**Aim of the task**.
Reproduce the first line of the entries that follow and each later line, word for word, ending with the one containing "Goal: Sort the".

**Dataset records**.

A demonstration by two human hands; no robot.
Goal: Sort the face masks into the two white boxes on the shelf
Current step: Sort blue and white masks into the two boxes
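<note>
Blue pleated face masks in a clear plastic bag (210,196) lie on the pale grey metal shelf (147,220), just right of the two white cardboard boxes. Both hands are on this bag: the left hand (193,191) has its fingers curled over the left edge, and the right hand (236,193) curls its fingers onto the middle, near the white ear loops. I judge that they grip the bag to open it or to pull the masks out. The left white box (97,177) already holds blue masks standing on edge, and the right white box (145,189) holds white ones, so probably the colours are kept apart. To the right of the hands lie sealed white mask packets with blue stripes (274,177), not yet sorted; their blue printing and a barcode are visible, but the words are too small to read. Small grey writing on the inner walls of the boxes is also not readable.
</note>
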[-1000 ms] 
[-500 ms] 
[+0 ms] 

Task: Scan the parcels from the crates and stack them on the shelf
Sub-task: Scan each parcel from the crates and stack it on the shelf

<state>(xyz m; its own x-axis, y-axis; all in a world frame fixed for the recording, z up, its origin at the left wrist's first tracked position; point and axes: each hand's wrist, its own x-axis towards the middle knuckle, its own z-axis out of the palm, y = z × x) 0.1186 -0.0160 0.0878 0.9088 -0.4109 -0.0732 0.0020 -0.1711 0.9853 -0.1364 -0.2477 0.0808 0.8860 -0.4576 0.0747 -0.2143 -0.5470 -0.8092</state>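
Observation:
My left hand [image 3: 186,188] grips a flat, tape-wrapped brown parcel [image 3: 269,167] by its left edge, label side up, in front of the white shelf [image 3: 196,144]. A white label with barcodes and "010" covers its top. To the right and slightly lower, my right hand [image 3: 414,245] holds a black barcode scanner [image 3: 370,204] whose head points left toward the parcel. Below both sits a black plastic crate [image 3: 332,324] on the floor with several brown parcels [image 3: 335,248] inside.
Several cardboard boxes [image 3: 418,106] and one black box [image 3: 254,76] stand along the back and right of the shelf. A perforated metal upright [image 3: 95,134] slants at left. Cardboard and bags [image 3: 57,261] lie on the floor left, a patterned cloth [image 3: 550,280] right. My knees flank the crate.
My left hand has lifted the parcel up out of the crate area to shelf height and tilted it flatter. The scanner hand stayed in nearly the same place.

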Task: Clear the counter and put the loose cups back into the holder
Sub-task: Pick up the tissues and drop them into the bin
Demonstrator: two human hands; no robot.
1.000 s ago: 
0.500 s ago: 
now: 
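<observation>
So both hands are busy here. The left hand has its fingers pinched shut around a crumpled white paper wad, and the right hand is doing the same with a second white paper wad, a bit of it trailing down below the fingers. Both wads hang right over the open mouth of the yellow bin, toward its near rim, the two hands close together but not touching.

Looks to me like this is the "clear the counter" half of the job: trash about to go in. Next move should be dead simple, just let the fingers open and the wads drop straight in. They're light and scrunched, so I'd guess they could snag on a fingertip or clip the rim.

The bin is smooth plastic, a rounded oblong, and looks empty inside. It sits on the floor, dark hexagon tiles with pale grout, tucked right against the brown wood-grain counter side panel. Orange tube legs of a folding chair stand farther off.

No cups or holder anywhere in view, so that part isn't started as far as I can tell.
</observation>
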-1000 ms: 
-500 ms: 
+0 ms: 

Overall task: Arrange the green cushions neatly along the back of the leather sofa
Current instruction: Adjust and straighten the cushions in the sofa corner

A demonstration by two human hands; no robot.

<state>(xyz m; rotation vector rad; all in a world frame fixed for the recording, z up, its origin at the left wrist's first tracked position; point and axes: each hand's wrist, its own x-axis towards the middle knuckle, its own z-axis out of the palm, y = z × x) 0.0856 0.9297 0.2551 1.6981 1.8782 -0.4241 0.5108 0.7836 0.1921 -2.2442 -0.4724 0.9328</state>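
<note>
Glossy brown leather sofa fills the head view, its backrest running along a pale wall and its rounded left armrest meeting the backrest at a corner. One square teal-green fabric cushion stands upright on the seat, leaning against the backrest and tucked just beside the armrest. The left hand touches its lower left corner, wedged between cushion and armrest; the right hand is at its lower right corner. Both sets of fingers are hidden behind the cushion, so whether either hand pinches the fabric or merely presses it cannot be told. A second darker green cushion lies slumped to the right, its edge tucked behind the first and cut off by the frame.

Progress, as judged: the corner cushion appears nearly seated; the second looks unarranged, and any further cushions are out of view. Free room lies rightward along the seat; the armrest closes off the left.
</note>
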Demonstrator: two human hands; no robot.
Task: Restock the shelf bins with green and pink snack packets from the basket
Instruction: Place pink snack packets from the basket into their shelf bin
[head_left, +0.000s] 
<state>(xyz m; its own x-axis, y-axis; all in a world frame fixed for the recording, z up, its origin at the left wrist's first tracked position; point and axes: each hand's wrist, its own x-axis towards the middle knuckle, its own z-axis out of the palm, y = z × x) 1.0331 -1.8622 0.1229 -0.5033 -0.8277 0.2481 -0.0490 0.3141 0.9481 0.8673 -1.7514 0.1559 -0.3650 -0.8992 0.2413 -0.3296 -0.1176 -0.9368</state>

**Result**.
A demonstration by two human hands; no robot.
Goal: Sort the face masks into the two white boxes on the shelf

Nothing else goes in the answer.